YOUR TASK =>
Look through the data below, and copy each line that carries the word "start".

EXERCISE DATA =>
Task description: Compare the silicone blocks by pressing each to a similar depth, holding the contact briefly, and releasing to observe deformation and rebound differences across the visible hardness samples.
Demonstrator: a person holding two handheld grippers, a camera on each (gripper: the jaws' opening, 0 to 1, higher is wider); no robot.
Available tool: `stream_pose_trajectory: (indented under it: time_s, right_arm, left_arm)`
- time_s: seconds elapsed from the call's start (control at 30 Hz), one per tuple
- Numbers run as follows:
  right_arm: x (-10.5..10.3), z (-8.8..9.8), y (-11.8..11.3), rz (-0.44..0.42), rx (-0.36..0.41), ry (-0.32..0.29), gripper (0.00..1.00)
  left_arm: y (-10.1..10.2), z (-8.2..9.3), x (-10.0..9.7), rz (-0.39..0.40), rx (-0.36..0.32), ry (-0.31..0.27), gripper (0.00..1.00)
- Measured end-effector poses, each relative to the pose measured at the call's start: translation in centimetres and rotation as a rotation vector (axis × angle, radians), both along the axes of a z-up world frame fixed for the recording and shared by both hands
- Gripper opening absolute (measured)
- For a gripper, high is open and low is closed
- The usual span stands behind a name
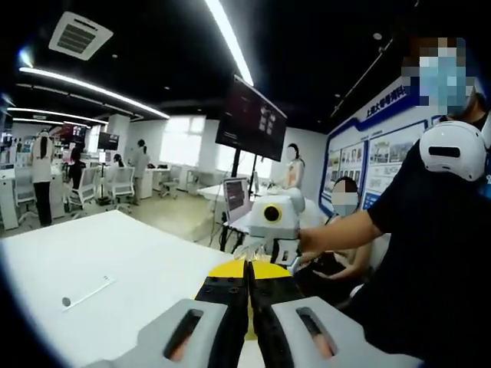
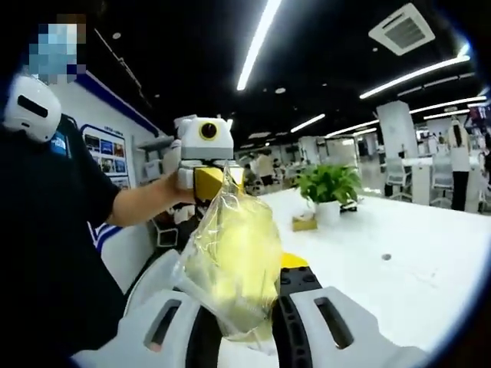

TASK ANSWER =>
- time_s: seconds elapsed from the call's start (control at 30 Hz), one per tuple
- Measured end-effector poses, each relative to the pose measured at the call's start: translation in centimetres and rotation as a rotation vector (axis × angle, radians), both along the axes of a z-up world frame fixed for the recording and shared by both hands

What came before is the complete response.